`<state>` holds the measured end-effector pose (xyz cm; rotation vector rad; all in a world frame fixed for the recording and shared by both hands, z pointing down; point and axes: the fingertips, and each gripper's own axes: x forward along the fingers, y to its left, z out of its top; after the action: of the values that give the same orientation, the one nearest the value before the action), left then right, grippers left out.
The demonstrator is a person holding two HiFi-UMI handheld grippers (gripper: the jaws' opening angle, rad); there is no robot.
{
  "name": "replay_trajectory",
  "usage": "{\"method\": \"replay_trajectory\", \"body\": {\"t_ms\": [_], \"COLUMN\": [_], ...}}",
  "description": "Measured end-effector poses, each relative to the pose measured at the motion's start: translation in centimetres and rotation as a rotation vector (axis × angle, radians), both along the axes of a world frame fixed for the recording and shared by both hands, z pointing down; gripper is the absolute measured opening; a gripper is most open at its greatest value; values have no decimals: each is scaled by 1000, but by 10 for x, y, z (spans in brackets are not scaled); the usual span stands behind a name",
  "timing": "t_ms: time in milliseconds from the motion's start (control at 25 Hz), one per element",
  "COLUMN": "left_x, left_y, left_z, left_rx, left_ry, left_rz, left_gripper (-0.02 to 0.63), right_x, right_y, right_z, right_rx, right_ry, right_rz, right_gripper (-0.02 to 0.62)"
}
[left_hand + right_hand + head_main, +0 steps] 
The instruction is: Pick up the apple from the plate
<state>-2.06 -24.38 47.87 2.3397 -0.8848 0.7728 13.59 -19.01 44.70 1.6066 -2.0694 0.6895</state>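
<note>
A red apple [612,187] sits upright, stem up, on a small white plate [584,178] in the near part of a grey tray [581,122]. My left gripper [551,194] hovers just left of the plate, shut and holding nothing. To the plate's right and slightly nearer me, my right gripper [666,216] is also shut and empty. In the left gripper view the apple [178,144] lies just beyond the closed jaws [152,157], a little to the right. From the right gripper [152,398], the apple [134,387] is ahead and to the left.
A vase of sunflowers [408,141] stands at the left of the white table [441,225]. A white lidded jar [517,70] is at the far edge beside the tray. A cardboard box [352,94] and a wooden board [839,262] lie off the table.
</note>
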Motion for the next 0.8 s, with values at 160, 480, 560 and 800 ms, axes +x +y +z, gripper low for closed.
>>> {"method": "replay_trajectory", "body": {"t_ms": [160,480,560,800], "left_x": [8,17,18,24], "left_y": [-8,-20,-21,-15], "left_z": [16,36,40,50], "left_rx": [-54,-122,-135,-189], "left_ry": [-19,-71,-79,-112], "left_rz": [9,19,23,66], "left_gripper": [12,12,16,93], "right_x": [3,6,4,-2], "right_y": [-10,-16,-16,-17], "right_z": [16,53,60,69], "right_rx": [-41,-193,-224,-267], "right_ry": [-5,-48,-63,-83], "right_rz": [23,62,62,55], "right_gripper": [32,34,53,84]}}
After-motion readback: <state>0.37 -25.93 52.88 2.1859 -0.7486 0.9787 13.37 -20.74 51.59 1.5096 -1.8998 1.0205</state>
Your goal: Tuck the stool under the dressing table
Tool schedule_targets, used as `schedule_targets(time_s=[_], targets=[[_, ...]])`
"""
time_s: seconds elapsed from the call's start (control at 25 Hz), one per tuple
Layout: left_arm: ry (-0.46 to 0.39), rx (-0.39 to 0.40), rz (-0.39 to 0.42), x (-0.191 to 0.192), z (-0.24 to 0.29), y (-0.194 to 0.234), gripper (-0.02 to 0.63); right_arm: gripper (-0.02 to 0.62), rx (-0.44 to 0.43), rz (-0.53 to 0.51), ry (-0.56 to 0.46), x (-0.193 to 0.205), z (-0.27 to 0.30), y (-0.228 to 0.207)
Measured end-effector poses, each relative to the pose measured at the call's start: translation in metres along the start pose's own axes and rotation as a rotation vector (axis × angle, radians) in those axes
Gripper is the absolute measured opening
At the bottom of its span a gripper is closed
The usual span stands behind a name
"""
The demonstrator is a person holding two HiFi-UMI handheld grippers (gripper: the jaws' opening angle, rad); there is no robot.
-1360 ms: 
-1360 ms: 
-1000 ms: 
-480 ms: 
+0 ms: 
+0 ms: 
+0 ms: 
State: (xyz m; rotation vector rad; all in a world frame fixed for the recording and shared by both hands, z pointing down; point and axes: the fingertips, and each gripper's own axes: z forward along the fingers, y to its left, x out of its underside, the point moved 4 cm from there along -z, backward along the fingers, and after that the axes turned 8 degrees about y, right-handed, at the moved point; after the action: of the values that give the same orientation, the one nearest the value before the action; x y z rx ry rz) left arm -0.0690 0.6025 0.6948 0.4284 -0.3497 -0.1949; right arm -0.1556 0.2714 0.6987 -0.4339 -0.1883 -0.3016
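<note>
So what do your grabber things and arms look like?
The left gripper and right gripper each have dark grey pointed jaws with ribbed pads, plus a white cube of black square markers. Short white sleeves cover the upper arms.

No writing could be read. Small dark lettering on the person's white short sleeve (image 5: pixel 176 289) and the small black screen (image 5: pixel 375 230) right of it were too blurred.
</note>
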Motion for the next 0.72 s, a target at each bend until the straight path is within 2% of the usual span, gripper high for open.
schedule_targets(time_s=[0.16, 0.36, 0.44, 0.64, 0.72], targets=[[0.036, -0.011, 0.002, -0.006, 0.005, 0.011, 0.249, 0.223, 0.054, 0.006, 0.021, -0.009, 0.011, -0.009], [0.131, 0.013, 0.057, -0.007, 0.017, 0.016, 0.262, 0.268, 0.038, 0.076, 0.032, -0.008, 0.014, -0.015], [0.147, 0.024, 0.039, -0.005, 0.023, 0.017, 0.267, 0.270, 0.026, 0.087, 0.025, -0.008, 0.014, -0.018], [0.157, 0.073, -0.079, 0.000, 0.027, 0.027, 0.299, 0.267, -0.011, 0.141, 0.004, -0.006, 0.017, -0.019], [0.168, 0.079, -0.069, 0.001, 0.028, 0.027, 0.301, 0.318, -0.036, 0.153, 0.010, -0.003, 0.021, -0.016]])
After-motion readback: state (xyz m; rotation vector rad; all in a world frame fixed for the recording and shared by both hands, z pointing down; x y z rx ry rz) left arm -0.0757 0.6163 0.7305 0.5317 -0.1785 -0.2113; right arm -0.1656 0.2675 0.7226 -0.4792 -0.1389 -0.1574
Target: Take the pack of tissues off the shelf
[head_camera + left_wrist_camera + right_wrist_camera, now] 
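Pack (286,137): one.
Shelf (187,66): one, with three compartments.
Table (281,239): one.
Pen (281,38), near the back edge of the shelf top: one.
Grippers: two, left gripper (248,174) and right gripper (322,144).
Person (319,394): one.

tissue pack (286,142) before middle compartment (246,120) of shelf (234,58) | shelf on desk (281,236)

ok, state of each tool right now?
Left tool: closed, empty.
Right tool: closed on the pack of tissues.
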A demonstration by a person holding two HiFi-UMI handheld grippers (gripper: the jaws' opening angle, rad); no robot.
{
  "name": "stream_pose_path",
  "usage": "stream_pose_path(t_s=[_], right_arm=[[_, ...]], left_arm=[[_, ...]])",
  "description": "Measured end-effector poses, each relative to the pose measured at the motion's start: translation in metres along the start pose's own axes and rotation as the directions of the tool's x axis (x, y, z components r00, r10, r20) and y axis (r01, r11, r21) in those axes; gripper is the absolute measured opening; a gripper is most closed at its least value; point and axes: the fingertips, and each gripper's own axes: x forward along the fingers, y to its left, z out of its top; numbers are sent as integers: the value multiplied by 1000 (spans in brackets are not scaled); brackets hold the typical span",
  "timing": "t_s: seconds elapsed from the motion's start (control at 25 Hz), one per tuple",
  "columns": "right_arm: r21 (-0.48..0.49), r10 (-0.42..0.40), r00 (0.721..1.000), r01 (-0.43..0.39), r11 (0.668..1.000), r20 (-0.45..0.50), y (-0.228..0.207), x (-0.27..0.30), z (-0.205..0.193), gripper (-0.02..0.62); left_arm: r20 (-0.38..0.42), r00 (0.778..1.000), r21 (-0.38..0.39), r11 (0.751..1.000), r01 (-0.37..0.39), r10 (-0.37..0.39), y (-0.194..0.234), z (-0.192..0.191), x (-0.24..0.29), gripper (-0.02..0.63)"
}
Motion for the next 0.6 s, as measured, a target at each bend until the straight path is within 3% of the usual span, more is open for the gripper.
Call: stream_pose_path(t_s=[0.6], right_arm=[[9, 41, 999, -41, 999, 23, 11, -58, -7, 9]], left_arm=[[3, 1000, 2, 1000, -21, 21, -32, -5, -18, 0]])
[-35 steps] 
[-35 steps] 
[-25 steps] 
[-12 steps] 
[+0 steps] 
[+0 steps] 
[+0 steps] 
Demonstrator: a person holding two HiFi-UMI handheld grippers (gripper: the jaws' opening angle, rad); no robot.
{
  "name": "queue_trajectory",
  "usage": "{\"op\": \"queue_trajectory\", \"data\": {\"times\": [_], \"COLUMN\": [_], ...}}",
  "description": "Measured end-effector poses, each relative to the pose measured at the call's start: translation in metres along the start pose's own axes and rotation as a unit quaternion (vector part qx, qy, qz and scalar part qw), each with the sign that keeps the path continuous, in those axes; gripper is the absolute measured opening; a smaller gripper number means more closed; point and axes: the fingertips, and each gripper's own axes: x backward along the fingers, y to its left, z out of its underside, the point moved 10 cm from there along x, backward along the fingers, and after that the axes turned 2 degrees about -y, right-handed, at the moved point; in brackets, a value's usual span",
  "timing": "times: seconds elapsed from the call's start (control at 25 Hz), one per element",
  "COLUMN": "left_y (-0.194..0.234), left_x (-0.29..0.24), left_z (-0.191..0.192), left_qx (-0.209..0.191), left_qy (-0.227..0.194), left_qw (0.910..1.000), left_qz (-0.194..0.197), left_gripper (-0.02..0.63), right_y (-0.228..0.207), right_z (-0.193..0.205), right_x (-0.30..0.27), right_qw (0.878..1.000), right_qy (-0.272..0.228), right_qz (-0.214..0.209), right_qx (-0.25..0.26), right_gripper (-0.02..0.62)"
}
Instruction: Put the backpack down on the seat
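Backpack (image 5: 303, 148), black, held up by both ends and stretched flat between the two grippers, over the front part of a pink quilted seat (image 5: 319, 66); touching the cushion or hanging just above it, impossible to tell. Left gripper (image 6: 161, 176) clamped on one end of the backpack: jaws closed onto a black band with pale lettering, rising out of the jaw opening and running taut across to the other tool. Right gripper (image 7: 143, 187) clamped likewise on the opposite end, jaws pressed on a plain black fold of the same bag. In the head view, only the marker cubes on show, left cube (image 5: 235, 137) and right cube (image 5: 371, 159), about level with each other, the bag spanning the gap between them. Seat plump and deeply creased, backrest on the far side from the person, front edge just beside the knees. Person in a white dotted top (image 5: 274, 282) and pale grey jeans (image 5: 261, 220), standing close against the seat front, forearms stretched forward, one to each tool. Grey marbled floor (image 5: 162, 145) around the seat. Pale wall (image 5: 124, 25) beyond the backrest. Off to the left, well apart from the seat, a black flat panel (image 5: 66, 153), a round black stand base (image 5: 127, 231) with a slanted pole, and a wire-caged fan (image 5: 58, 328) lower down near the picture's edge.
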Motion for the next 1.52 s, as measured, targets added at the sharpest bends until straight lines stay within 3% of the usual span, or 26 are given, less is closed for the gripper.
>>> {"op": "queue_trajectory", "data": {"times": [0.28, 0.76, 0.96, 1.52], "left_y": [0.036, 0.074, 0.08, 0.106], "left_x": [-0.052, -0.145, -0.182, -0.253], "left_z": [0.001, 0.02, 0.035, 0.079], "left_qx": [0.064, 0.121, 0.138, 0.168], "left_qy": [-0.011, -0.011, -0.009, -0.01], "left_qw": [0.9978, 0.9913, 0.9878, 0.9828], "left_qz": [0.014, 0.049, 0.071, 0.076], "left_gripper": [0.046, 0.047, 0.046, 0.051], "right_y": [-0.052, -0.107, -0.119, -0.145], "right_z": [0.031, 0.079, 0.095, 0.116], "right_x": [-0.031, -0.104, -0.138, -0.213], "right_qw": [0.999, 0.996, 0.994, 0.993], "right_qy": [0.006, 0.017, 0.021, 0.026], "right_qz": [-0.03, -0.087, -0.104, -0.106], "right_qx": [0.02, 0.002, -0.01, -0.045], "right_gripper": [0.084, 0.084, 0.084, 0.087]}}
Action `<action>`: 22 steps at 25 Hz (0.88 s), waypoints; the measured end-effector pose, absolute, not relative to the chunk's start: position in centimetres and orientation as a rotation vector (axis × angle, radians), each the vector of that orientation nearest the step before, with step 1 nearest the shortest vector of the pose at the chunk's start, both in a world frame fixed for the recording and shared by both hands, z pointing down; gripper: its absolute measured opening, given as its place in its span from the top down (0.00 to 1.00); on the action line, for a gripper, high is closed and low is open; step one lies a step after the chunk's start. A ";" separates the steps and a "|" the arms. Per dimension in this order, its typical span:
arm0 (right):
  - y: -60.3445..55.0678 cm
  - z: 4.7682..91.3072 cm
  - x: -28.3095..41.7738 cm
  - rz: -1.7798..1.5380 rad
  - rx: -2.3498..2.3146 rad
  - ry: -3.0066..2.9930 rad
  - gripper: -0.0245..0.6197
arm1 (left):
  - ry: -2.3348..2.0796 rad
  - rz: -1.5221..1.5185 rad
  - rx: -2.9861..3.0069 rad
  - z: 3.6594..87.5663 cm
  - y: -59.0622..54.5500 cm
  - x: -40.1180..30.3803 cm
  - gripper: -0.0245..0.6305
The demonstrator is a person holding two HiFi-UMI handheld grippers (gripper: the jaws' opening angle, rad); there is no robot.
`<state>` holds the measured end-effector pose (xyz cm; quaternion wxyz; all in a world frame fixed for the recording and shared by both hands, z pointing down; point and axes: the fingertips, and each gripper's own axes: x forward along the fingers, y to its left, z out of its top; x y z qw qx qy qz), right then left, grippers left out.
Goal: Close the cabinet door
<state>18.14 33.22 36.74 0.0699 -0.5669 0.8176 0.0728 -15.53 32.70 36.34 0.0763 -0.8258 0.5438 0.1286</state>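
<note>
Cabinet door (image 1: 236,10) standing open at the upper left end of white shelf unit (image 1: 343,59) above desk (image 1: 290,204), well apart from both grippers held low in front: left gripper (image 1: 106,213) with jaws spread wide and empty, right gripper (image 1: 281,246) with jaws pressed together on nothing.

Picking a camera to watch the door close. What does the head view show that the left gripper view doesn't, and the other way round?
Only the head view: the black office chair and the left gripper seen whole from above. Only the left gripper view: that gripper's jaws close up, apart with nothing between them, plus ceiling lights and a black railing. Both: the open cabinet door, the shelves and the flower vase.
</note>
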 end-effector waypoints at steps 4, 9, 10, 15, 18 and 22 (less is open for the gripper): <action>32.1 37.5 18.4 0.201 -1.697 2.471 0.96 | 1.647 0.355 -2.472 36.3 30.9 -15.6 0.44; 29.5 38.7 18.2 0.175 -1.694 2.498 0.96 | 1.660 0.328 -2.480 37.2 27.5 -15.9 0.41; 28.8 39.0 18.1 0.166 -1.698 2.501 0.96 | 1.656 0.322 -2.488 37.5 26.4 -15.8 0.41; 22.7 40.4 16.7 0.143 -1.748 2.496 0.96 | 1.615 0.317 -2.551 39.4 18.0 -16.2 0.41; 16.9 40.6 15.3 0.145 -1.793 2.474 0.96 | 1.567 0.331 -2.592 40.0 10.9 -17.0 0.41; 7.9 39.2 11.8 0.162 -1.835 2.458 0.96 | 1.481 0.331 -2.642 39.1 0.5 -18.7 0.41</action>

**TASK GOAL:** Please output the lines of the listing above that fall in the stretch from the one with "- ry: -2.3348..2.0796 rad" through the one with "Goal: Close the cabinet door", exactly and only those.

**WRITTEN SOLUTION:**
  - ry: -2.3348..2.0796 rad
  - rz: -1.5221..1.5185 rad
  - rx: -2.9861..3.0069 rad
  - z: 3.6594..87.5663 cm
  - y: -59.0622..54.5500 cm
  - x: -40.1180..30.3803 cm
  - gripper: -0.0245..0.6305
The demonstrator is a person holding two HiFi-UMI handheld grippers (gripper: the jaws' opening angle, rad); there is no robot.
`<state>` holds the measured end-effector pose (xyz cm; quaternion wxyz; all in a world frame fixed for the recording and shared by both hands, z pointing down; point and axes: the fingertips, and each gripper's own axes: x forward along the fingers, y to its left, z out of its top; x y z qw qx qy qz), right then left, grippers left out.
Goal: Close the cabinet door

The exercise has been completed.